Kaldi: The build process (how Kaldi is compiled)

Excerpt

This page describes in general terms how the Kaldi build process works.


This page describes in general terms how the Kaldi build process works.

See also External matrix libraries for an explanation of how the matrix code uses external libraries and the linking errors that can arise from this; Downloading and installing Kaldi may also be of interest.

Build process on Windows

The build process for Windows is separate from the build process for UNIX-like systems, and is described in windows/INSTALL (tested some time ago with Windows 7 and Microsoft Visual Studio 2013). We use scripts to create the Visual Studio 10.0 solution file. There are two options for the math library on Windows: either Intel MKL, or use Cygwin to compile ATLAS. Detailed instructions are provided. However, note that the Windows setup is becoming out of date and is not regularly tested, and not all the may compile.

How our configure script works (for UNIX variants)

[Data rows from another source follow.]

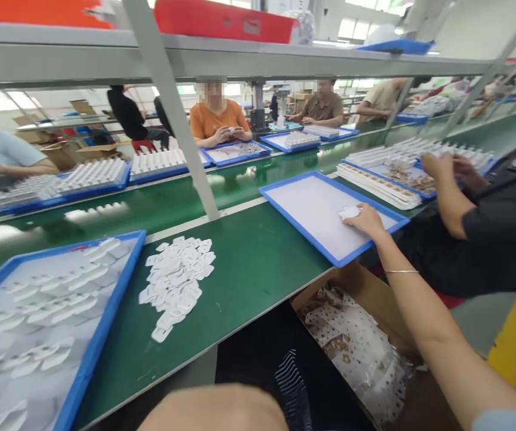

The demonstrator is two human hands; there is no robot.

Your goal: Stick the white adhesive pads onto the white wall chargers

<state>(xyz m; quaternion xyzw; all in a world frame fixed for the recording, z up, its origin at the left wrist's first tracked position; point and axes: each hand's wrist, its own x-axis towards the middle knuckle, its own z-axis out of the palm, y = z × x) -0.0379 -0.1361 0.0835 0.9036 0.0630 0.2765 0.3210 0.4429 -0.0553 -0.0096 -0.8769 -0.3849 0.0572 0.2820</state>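
Note:
My right hand (366, 220) reaches out over a blue-rimmed tray (305, 232) with a white inner surface, on the right of the green table. Its fingers are closed on a small white flat piece (348, 211) that rests on the tray. My left hand is not in view; only a blurred bit of arm shows at the bottom edge. A loose pile of the same white pieces (178, 275) lies on the table in front of me. To its left, another blue tray (88, 353) holds several white pieces laid in rows.
An open cardboard box (377, 290) with bagged parts stands below the table edge. A co-worker's hands (442, 167) work at trays on my right. Several people sit across the green conveyor (159, 203) with blue trays. A slanted grey shelf post (181, 126) rises mid-table.

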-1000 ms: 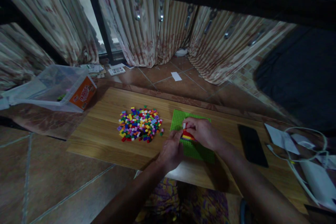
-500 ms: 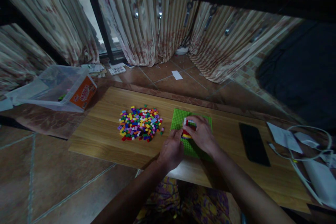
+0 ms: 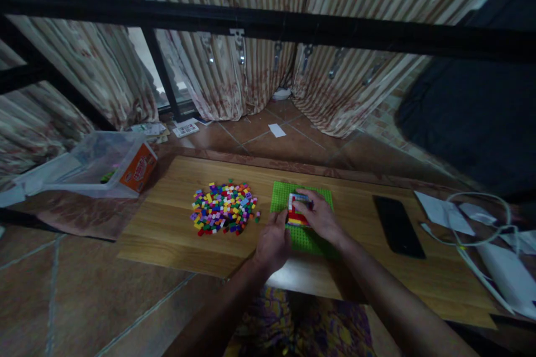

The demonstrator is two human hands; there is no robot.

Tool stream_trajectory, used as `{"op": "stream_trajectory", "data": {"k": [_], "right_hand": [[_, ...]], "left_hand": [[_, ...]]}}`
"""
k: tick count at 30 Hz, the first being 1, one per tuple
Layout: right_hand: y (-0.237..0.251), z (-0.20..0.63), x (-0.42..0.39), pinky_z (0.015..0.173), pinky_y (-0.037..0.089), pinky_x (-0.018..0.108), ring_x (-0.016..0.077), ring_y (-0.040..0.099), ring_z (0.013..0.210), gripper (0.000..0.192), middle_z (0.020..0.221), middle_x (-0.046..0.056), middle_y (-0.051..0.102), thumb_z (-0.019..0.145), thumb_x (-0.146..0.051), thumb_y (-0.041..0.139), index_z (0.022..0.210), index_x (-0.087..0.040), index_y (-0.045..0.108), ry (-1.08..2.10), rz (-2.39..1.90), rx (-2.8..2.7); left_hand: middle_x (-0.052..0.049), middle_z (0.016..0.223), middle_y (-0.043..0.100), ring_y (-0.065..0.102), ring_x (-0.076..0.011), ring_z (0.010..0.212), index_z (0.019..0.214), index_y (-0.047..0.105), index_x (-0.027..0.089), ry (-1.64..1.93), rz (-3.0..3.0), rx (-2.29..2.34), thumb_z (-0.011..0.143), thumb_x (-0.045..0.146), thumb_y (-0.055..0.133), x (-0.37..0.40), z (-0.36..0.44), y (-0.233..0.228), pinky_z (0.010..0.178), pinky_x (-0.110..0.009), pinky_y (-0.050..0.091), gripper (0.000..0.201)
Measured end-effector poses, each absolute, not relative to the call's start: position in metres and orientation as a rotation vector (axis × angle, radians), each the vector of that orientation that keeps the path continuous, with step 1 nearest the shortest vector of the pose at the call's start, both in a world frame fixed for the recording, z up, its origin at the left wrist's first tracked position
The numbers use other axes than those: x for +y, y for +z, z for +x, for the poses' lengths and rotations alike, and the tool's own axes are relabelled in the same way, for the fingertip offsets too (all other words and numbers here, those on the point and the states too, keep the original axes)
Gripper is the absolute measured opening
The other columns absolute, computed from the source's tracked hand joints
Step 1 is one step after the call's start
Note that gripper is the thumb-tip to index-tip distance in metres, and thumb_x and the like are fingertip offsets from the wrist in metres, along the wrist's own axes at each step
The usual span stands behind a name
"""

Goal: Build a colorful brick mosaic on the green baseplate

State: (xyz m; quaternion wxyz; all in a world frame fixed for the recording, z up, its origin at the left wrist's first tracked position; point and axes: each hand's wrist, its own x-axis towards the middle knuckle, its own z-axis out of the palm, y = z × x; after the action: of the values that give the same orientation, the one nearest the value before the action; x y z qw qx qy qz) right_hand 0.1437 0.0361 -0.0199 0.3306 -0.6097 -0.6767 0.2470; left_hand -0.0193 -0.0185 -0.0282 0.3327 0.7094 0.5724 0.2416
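Observation:
A small structure of toy building bricks (image 3: 296, 217), white, red, yellow and blue, sits on a green studded baseplate (image 3: 310, 243). My left hand (image 3: 273, 241) is closed, its fingertips pressed against the structure's left side. From the right, my right hand (image 3: 320, 216) curls over it, fingers at the far edge and thumb across the top. Part of the structure is hidden under the right hand. Left of the baseplate lies a pile of loose multicoloured bricks (image 3: 224, 207) on the wooden table (image 3: 159, 234).
A black phone (image 3: 398, 226) lies right of the baseplate. Farther right are white paper (image 3: 439, 211), a white cable (image 3: 454, 242) and a white box-like object (image 3: 508, 279). A clear plastic bin (image 3: 100, 162) with an orange label stands beyond the table's left end.
The camera view has tilted upward, so the table sits slightly lower in the picture. My right hand has shifted a little, showing more of the brick structure's top.

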Motion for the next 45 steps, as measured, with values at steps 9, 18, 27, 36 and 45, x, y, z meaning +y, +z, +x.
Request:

The “configure” script, located in src/, should be run by typing ./configure. This script takes various options. For instance, you can run

   ./configure --shared

if you want to build the setup with shared libraries instead of static libraries (this can make the binaries smaller), and it also takes various options to enable you to specify different mat libraries, for instance to use OpenBlas. Look at the top of the script to see some example command lines. The configure script currently supports are Cygwin, Darwin (which is Apple’s version of BSD UNIX), and Linux. The configure script produces a file called kaldi.mk. This file will be textually included by the Makefiles in the subdirectores (see below).

Editing kaldi.mk

Changes that you might want to make to kaldi.mk after running “configure” are the following:

  • Changing the debug level:
    • The default is “-O1”
    • Easy to debug binaries can be enabled by uncommenting the options “-O0 -DKALDI_PARANOID”.
    • For maximum speed and no checking, you can replace the “-O0 -DKALDI_PARANOID” options with “-O2 -DNDEBUG” or “-O3 -DNDEBUG”
  • Changing the default precision
    • To test algorithms in double precision (e.g. if you suspect that roundoff is affecting your results), you can change 0 to 1 in the option -DKALDI_DOUBLEPRECISION=0.
  • Suppressing warnings
    • To suppress warnings caused by signed-unsigned comparisons in OpenFst code, you can add -Wno-sign-compare to CXXFLAGS

It is also possible to modify kaldi.mk to use different math libraries (e.g. to use CLAPACK instead of ATLAS versions of LAPACK functions) and to link to math libraries dynamically instead of statically, but this is quite complicated and we can’t give any generic instructions that will enable you to do this (see External matrix libraries to understand the compilation process for our math code). It will probably be easier to work with the options to configure script instead.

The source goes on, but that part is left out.